When Wyatt got to the Chipotle across from the hotel, Chip was already there, seated at a table, his broad shoulders bowed around a napkin he was carefully shredding into a thousand tiny pieces.

Wyatt sat down across from him. Chip looked up. His cheeks were even rosier than Wyatt remembered, as if someone had given them a few hard slaps. Wyatt couldn't tell if he'd been crying. Maybe he had.

“It's bad news,” Chip said, “isn't it, Mr. Rivers?”

“It's no news.”

Chip wasn't sure what to do with that. He swallowed. He picked up another napkin and began to shred it.

“No news at all?” he said.

“None worth reporting.”

Wyatt knew that was probably a lie, but he saw no reason to tell Chip about the male barista at Starbucks or the hand squeeze that Wyatt had witnessed between the barista and Chip's wife.
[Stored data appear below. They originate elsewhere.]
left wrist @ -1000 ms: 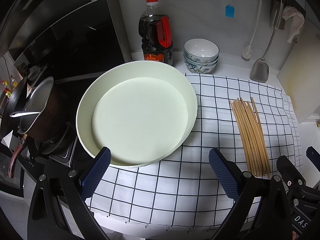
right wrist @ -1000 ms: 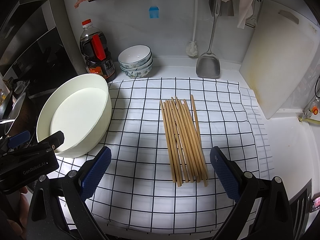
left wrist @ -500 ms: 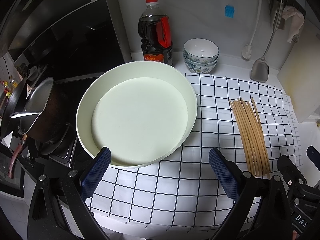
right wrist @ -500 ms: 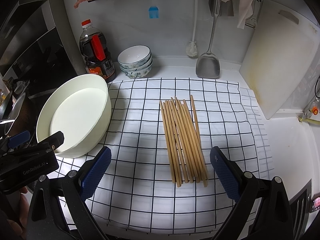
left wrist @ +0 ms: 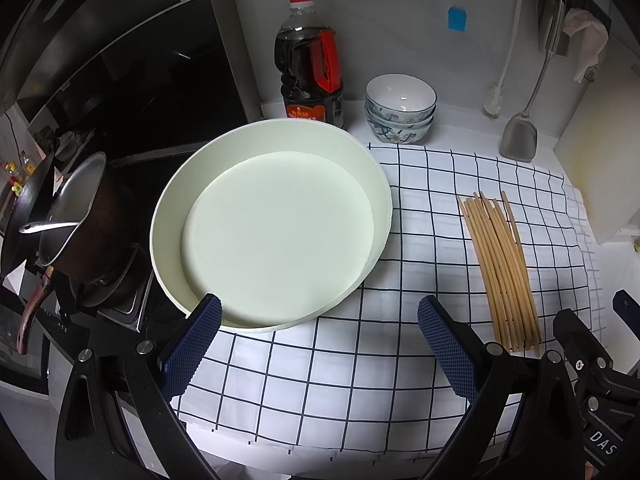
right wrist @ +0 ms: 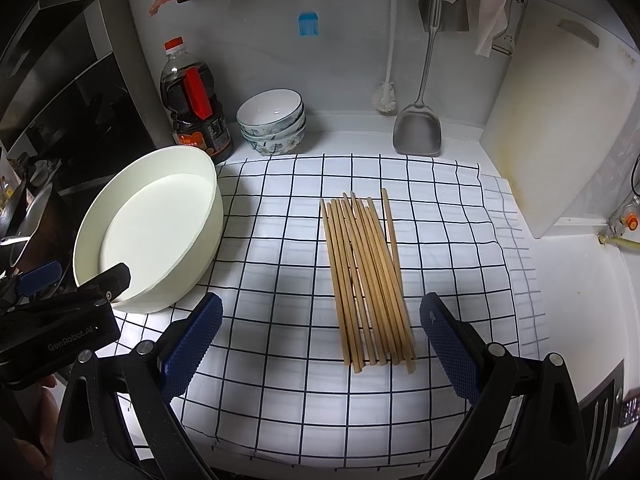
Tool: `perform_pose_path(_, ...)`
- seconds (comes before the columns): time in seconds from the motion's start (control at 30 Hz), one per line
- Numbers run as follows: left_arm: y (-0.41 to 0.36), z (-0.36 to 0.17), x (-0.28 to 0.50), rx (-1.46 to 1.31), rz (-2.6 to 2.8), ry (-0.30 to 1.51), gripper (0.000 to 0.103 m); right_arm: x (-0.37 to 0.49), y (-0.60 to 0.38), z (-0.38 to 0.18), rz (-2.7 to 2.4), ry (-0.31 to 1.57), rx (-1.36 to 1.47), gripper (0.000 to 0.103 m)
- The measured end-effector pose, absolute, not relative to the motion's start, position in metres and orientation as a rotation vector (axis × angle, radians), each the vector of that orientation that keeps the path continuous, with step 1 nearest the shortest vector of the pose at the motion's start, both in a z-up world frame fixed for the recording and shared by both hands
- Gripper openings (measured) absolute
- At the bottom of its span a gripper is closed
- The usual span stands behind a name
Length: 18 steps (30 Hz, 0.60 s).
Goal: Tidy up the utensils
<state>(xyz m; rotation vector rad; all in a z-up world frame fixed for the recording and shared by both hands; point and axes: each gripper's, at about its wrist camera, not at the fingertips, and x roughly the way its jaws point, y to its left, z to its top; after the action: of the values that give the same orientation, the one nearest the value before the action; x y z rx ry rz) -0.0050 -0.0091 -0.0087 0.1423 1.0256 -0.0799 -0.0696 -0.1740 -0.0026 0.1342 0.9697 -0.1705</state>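
Observation:
Several wooden chopsticks lie side by side on a white checked cloth; the left wrist view shows the chopsticks at the right. A large round white tub stands empty at the cloth's left edge, and the right wrist view has the tub at its left. My left gripper is open just in front of the tub's near rim. My right gripper is open, hovering before the near ends of the chopsticks, with nothing between its fingers.
A dark sauce bottle and stacked bowls stand at the back wall. A metal spatula and brush hang there. A white cutting board leans at the right. A pot sits on the stove at the left.

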Motion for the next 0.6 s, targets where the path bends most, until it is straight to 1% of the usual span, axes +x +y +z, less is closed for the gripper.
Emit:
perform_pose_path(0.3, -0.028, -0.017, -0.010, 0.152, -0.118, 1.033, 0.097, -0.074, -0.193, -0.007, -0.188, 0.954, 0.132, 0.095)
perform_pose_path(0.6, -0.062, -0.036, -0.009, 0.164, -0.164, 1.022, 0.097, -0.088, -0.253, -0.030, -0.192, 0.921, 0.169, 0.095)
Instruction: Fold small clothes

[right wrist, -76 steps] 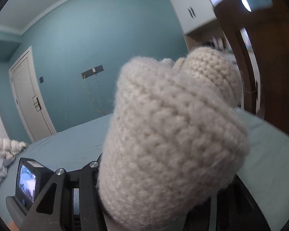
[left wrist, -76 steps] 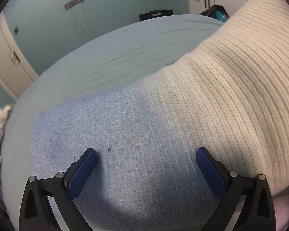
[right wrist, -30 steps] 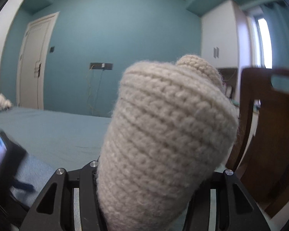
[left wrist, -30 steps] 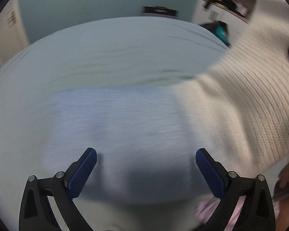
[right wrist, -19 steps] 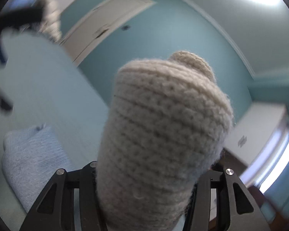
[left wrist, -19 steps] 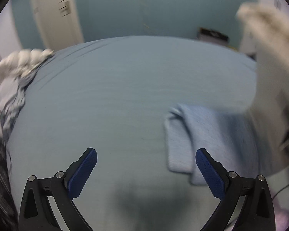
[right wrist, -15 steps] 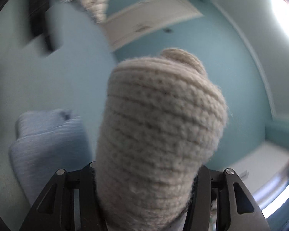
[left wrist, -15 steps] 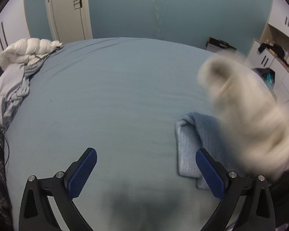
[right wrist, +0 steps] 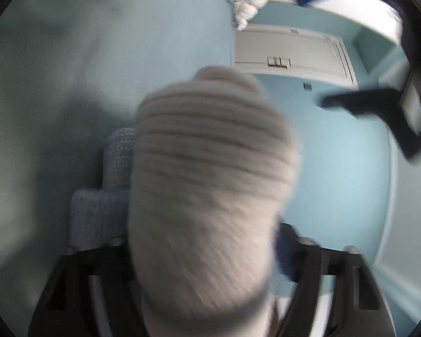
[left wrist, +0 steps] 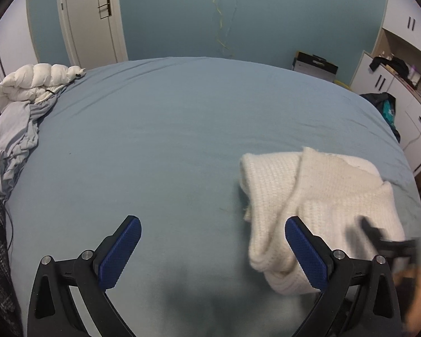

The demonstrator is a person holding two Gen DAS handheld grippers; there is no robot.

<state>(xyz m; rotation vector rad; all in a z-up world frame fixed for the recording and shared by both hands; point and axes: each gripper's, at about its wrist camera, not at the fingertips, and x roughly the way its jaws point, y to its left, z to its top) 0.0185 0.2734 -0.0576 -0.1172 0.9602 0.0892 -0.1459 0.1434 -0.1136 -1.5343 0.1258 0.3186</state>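
cream knit (right wrist: 210, 196) blurs, hiding opening right gripper (right wrist: 210, 255) w/ blue cloth (right wrist: 98, 213).

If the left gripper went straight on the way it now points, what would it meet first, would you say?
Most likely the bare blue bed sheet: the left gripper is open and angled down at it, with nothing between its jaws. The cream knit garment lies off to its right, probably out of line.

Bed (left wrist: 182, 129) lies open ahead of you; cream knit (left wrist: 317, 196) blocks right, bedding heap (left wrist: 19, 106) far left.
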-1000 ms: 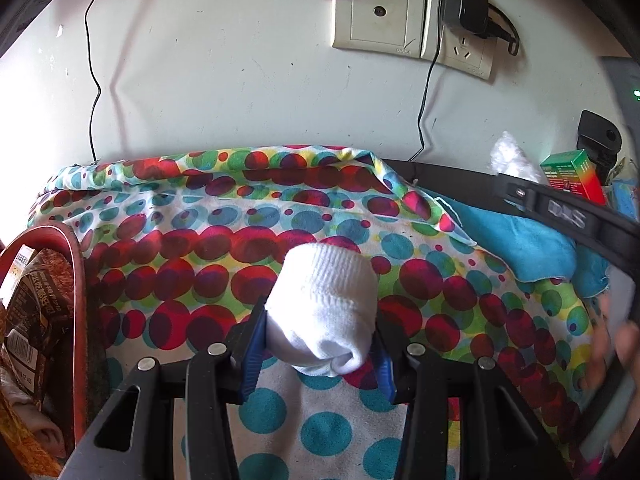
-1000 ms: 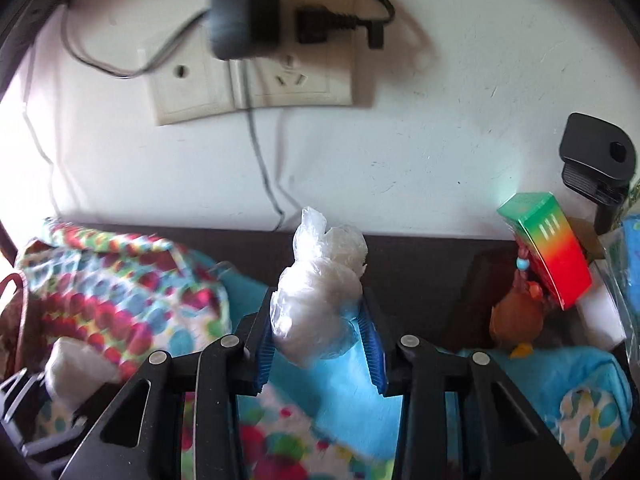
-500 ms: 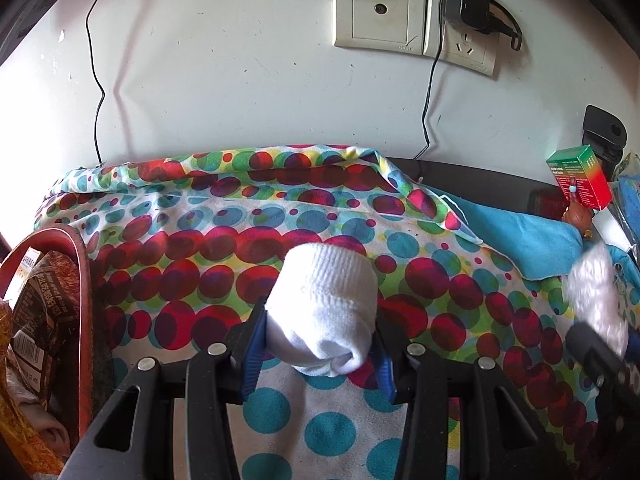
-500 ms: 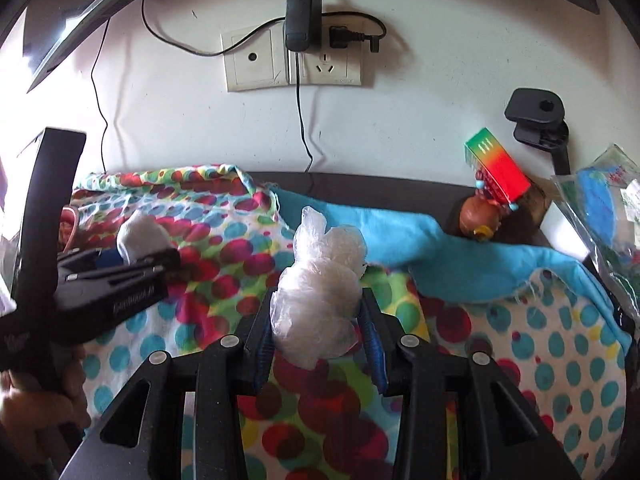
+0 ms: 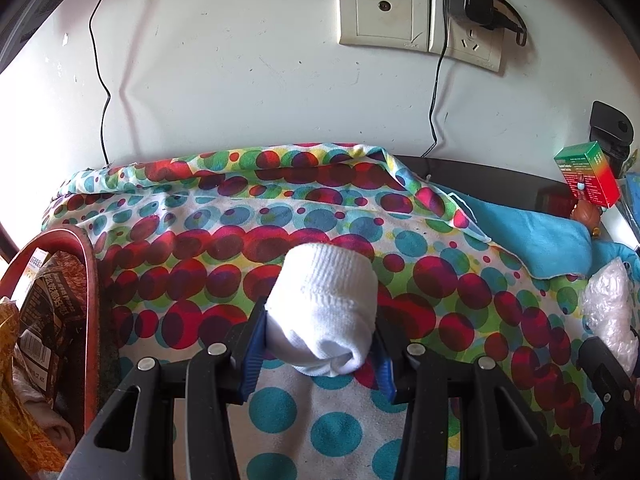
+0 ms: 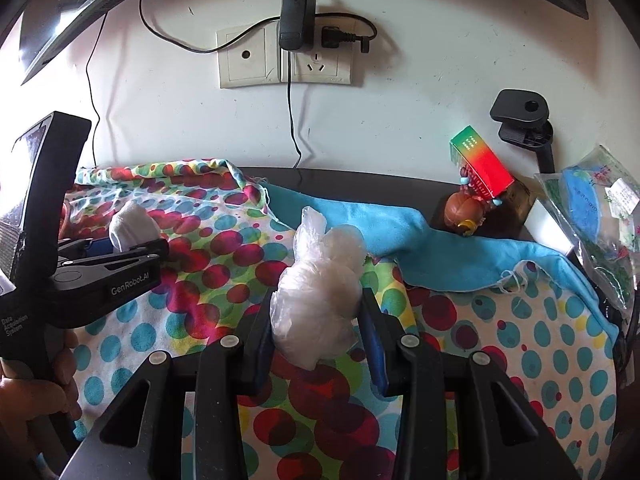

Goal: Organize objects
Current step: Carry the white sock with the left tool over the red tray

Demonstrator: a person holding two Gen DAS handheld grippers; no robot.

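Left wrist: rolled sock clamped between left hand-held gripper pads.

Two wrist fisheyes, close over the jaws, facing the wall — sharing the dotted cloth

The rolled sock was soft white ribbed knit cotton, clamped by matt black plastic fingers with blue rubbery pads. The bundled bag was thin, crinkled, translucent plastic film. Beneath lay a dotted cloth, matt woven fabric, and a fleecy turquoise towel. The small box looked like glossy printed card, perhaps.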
A little information could be a dangerous thing, and he didn't want Chip jumping to any conclusions based on partial, potentially misleading evidence. Maybe Chip's wife was banging the barista, but maybe she wasn't. Maybe she was banging someone else entirely.

“But you saw my wife?” Chip said.

“I did.”

“So no news is maybe good news?”

“No news is no news,” Wyatt said. “Here's the deal, Chip. Why I wanted to talk to you in person.”

Chip scooped up pieces of shredded napkin and clenched his fist hard. “Are you married, Mr. Rivers?

“No.”

“But . . . you've been in love? Really, really, really in love?”

“Chip—­”

“Because when you lose that, when you think you might lose that—­you just feel broken. It's the worst feeling in the world.”

He loosened his fist and sprinkled bits of shredded napkin across the table. Wyatt was glad he hadn't said anything about the barista, the hand squeeze. Chip, with his bashful smile and rosy cheeks, the sweet-­tempered demeanor, didn't seem like the kind of guy who would flip out and open fire on the man who might or might not be banging his wife. But there was something there, a dark nuclear throb far belowdecks. Wyatt realized he'd picked up on it in the elevator, the first time they met.

Who knew what a broken heart could drive a man to do? Well, Wyatt supposed, everyone knew.

“I know you want an answer, Chip,” he said.

“I do, Mr. Rivers. I just want an answer.”

“I get that. But I'm not your guy.”

“If it's about the money, then—­”

“It's not. You need an investigator who can give you his full attention, Chip. I told you when we met, I'm working another case.”

“But maybe—­ What about when you solve that other case, Mr. Rivers? I mean, if you're close to solving that case? Then I can just wait and—­”

Wyatt laughed. “Chip. You'd probably die waiting. That's how close I am.”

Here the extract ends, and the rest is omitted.